### DATASET RECORDS ###

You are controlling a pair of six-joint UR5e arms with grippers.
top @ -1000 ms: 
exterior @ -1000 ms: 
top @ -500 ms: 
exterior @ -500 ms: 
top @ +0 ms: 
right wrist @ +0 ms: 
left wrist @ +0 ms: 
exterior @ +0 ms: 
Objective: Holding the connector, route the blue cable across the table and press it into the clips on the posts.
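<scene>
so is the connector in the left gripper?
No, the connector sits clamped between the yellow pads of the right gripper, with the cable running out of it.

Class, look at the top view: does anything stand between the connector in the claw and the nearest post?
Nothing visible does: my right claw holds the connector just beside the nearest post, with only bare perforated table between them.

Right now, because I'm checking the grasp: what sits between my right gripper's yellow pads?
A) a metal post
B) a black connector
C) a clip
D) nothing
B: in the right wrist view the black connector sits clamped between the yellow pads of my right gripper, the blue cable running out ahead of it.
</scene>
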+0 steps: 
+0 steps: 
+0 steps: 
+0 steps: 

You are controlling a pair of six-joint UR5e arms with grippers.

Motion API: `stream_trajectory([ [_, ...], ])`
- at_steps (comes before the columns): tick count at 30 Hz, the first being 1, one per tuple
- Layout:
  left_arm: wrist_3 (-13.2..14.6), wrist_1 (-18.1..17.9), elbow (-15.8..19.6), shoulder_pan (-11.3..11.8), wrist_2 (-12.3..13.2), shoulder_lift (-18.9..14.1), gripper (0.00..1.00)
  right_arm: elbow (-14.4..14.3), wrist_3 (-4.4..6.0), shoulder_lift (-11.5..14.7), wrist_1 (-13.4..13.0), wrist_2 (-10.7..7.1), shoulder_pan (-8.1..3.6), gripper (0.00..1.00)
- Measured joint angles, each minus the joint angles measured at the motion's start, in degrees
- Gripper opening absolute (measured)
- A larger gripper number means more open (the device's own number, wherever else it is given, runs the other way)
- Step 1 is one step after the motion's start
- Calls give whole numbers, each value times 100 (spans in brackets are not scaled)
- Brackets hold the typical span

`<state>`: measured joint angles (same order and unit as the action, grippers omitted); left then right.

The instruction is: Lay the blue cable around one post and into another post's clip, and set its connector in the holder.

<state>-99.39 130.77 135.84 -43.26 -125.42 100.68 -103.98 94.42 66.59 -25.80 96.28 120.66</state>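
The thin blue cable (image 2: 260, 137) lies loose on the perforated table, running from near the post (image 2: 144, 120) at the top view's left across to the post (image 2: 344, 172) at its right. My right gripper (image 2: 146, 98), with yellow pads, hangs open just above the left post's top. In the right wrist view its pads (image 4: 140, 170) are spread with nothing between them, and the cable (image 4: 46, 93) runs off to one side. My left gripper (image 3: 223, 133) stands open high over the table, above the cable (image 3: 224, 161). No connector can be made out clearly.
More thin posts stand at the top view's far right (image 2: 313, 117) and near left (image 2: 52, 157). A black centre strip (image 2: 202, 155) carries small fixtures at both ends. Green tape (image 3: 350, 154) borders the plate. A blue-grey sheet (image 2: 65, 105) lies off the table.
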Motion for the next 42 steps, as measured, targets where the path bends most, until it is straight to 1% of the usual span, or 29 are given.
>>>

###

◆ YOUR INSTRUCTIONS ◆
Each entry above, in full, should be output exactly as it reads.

◆ SOLUTION ◆
You are controlling a pair of six-joint UR5e arms with grippers.
top @ -1000 ms: 
exterior @ -1000 ms: 
top @ -500 ms: 
exterior @ -500 ms: 
top @ +0 ms: 
right wrist @ +0 ms: 
left wrist @ +0 ms: 
exterior @ +0 ms: 
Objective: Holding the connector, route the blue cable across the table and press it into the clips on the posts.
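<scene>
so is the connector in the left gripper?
No, the connector sits clamped between the yellow pads of the right gripper, with the cable running out of it.

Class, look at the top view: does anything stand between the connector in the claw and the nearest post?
Nothing visible does: my right claw holds the connector just beside the nearest post, with only bare perforated table between them.

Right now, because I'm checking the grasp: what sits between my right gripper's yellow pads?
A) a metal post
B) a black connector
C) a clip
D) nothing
B: in the right wrist view the black connector sits clamped between the yellow pads of my right gripper, the blue cable running out ahead of it.
</scene>
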+0 steps: 
+0 steps: 
+0 steps: 
+0 steps: 

You are controlling a pair of six-joint UR5e arms with grippers.

Motion API: `stream_trajectory([ [_, ...], ])`
- at_steps (comes before the columns): tick count at 30 Hz, the first being 1, one per tuple
- Layout:
  left_arm: wrist_3 (-13.2..14.6), wrist_1 (-18.1..17.9), elbow (-15.8..19.6), shoulder_pan (-11.3..11.8), wrist_2 (-12.3..13.2), shoulder_lift (-18.9..14.1), gripper (0.00..1.00)
  right_arm: elbow (-14.4..14.3), wrist_3 (-4.4..6.0), shoulder_lift (-11.5..14.7), wrist_1 (-13.4..13.0), wrist_2 (-10.7..7.1), shoulder_pan (-8.1..3.6), gripper (0.00..1.00)
- Measured joint angles, each minus the joint angles measured at the motion's start, in degrees
- Gripper opening absolute (measured)
- A larger gripper number means more open (the device's own number, wherever else it is given, runs the other way)
- Step 1 is one step after the motion's start
- Calls give whole numbers, each value times 100 (spans in brackets are not scaled)
- Brackets hold the typical span

`<state>`: measured joint angles (same order and unit as the action, grippers omitted); left then right.

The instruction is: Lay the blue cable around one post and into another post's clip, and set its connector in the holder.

<state>-99.39 130.77 135.84 -43.26 -125.42 100.68 -103.98 94.42 66.59 -25.80 96.28 120.66</state>
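The thin blue cable (image 2: 260, 137) lies loose on the perforated table, running from near the post (image 2: 144, 120) at the top view's left across to the post (image 2: 344, 172) at its right. My right gripper (image 2: 146, 98), with yellow pads, hangs open just above the left post's top. In the right wrist view its pads (image 4: 140, 170) are spread with nothing between them, and the cable (image 4: 46, 93) runs off to one side. My left gripper (image 3: 223, 133) stands open high over the table, above the cable (image 3: 224, 161). No connector can be made out clearly.
More thin posts stand at the top view's far right (image 2: 313, 117) and near left (image 2: 52, 157). A black centre strip (image 2: 202, 155) carries small fixtures at both ends. Green tape (image 3: 350, 154) borders the plate. A blue-grey sheet (image 2: 65, 105) lies off the table.
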Motion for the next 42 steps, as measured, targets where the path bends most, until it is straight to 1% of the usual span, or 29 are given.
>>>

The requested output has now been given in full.